Chapitre 3 - Remonter la piste (4)

J'essaye de me faire à l'idée que Lili, ma petite soeur, ne rentrera jamais à la maison. Ici c'est «Liliane», ou «grand-mère», ou «mamie». La vache. Je ne pourrais jamais m'y faire. 

Dans tous les cas, maintenant, un autre problème se pose: comment vais-je, moi-même, retourner dans mon monde? Dans ce monde-ci une version dérivée de Lauraline existe. A moins que ce ne soit moi, la version dérivée? Cette pensée me tord la gorge, aussi, je préfère ne pas trop y songer pour l'instant. Le fait est que cet endroit ne peut contenir deux Lauraline. 

J'imagine que papa et maman oublieront vite mon accès de panique de la fois dernière, quand ils verront que leur «Lili» a retrouvé la mémoire. Ils penseront que c'était une crise de somnambulisme, ou... je ne sais quoi d'autre. Et moi, il suffira que je ne me montre pas à la maison.

Comment fait-on, au juste, pour passer d'une dimension à une autre? Comment ai-je fait la dernière fois? Réfléchissons deux minutes... En ce qui concerne les facultés sortant de l'ordinaire, je ne vois qu'une seule personne capable de m'aider. 

Et je sais où la trouver.

C'est toujours les paupières closes que je tombe sur la clairière, que je le veuille ou non. Est-ce que cela signifie que ce que j'y vis n'est pas réel? Je veux dire... Concrètement, est-ce réel ou pas? 

Décidément, à force de marcher à l'aveugle dans la forêt je passe beaucoup trop de temps à cogiter dans le vide. Ce manque de réponse constant devient obsédant. La vie était bien plus simple quand il suffisait de demander à maman ou à Google.

Ah, j'y arrive. J'entends les oiseaux. Ils font toujours ce chant particulier quand on passe l'orée des bois et qu'on atterri ici. J'ouvre les yeux. Évidemment, l'endroit est désert. Essayons d'aller au centre de la clairière.

Au fur et à mesure que je m'avance, un bourdonnement inhabituel grossit derrière moi. Je me retourne, et je suis surprise de constater que les arbres ont retrouvé leurs feuilles d'automne. Le vent souffle tellement fort qu'il en emporte à la volée. Je me perds dans la contemplation de ce paysage mystérieux quand une des feuilles passe près de mon visage. C'est un petit oiseau ventru, brun, si rapide que je n'ai pas pu le reconnaître. Drôle de métamorphose! Je trottine pour me rapprocher des arbres et je découvre abasourdie l'amas d'oiseaux qui s'accumulent sur les branches. Ils sont si nombreux que leur poids fait pencher dangereusement les troncs par endroit.

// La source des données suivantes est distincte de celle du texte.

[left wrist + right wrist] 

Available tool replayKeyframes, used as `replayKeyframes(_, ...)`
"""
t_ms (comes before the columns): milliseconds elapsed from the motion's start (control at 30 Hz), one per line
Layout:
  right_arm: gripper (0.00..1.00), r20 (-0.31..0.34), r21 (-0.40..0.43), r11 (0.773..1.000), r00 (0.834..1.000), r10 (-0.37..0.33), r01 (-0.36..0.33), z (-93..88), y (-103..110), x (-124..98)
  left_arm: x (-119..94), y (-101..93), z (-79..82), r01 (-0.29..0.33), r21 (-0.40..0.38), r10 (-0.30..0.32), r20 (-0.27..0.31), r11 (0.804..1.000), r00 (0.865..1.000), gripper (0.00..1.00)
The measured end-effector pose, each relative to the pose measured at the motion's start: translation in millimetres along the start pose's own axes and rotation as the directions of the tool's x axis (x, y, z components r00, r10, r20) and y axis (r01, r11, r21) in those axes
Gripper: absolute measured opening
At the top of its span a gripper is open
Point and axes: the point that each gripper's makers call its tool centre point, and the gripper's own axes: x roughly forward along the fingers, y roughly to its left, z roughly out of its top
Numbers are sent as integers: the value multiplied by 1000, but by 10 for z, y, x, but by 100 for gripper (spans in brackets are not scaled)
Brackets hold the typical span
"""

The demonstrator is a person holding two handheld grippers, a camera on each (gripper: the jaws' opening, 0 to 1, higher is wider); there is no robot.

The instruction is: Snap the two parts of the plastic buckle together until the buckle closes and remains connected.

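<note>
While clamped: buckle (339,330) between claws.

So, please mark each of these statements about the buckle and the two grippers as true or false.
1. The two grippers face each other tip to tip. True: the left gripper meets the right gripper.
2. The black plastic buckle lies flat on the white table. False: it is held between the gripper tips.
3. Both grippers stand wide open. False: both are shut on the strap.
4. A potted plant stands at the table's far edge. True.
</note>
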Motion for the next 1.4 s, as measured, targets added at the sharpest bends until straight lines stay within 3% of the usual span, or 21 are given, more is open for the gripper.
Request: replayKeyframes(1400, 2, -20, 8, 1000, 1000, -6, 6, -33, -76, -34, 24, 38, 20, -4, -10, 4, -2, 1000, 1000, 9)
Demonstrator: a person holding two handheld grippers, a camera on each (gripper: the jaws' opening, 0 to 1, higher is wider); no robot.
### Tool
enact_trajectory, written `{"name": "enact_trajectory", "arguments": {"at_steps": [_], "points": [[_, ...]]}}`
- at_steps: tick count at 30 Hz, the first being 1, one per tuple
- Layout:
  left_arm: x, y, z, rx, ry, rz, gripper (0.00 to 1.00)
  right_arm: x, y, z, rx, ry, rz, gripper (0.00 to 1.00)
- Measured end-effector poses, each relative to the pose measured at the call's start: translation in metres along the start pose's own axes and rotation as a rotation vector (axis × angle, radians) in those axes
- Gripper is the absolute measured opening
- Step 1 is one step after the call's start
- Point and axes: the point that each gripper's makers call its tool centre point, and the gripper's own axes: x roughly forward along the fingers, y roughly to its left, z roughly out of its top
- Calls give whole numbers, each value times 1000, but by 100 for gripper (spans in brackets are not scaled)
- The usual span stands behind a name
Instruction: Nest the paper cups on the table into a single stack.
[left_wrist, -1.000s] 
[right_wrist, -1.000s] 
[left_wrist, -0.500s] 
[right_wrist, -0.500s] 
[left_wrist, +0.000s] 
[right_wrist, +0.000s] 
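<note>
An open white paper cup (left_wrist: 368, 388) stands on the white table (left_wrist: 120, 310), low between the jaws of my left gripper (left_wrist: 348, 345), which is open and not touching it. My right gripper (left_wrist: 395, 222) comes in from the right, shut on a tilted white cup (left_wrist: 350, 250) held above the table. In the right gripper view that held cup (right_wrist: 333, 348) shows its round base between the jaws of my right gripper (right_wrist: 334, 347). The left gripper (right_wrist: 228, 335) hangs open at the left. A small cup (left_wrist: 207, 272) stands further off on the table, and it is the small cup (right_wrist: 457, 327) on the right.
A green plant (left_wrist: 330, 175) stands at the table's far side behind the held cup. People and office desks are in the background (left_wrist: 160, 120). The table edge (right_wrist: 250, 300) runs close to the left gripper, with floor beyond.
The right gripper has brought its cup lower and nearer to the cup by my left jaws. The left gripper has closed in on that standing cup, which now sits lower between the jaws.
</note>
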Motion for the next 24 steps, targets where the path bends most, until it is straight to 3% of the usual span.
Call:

Une ombre ailée surgit d'entre les cimes. Nous l'attendions. La masse s'envole à sa suite puis se divise dans le ciel en diverses nuées dansantes. Je m'avance une nouvelle fois vers le centre et tend mon coude. L'aigle se pose à cinq mètres de moi et me regarde. Toute bête, je baisse le bras et m'agenouille. J'ai la sensation de lui devoir des excuses. Aussi, je me sens humble face à lui. Je me souviens avoir été dans sa peau, je sais qu'il veille sur son peuple, en quelques sortes. Je sais aussi quels sacrifices il fait, pour les avoir moi-même faits l'espace d'une journée.

«Hier j'ouvrais tes yeux, aujourd'hui tu reviens pour y voir plus clair. Qu'y a-t-il?

-Je cherche le moyen de rentrer chez moi.

-Je vois.

-Il semblerait que cette clairière contienne une porte, ou quelque chose de ce genre, qui permet de voyager entre les... Heu...

-Dimensions?

-Tu peux m'aider?

-C'est mon royaume, je le connais jusque dans les moindres recoins, et aucune dimension ne m'échappe. Je suppose que je vais pouvoir faire quelque chose pour toi, en effet» répondit Andrée avec un air espiègle.